If an oncologist has advised a course of radiotherapy to the pelvis as part of treatment for gynaecological cancer, this page has been written to give you general information and aims to answer some of the questions often asked by patients and their carers.

We hope you will find this helpful. If you have any further questions relating to your treatment, please ask your radiographer, specialist nurse or oncologist at the Northern Centre for Cancer Care (NCCC).

Possible short term (acute) side effects

Acute side effects are temporary and affect most patients. The side effects generally develop during the second half of the course of treatment, last for several weeks after the treatment has finished and then usually settle within the next few months. If you are having chemotherapy as well the effects may start earlier and be a little worse.

How might radiotherapy affect me?

  • It can make your skin dry, red and sore. This includes your vagina or anus.
  • It can cause irritation to your bladder causing cystitis.
  • It can cause irritation to your bowel and give you diarrhoea or may make you feel sick.
  • It can make you feel more tired than usual and you may feel a little low.
  • The only hair you will lose is on the skin areas being treated. It will almost certainly grow back later.

Some people have more side effects than others. Everyone is different.
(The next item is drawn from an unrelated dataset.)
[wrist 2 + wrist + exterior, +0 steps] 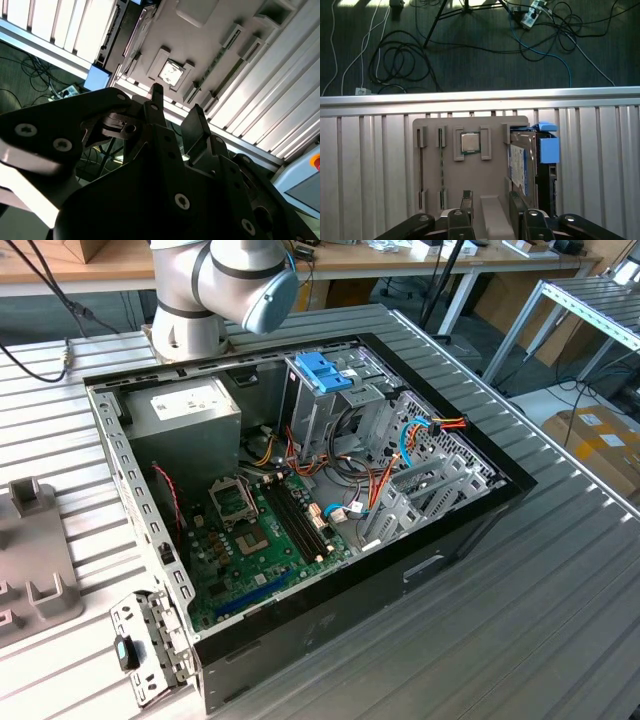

Is there anything I can do to prevent them?

You can't prevent them but you can help make some of them better. This page tells you how.

How should I look after my skin?

Your skin may gradually get pink and then red. This is particularly so in skin folds such as your groin area and between your buttocks and your vaginal area. The skin may flake or peel as you get near the end of your course of treatment. This may carry on for a while afterwards.

You need to be gentle with your skin, even if you think it doesn't look sore. If you do this right from the start of your treatment you may be able to delay the onset of any side effects or make them less unpleasant should they happen.

Follow these tips….

  • You may bathe but avoid long or hot showers and baths. Don't soak the treated area.
  • Wash the skin gently. All you need is warm water and a mild unperfumed soap such as baby soap or Simple soap.
  • Don't use bubble bath, salts, antiseptic, and shower gel or body lotion on the treated area. They can make the skin dry and sore.
  • Pat your skin dry - don't rub. Avoid rough flannels and towels. Take care where skin is extra sensitive such as skin folds.
  • Try not to scratch the skin.
  • Avoid tight clothes, which could irritate the skin. For example wear cotton knickers and skirts or baggy trousers.
  • Keep the treated area out of the sun and don't use a sun bed. Sun can damage the skin.
  • If your skin is sore, don’t use any of your own creams on it. Your doctor may give you a cream to use. Smooth it on gently.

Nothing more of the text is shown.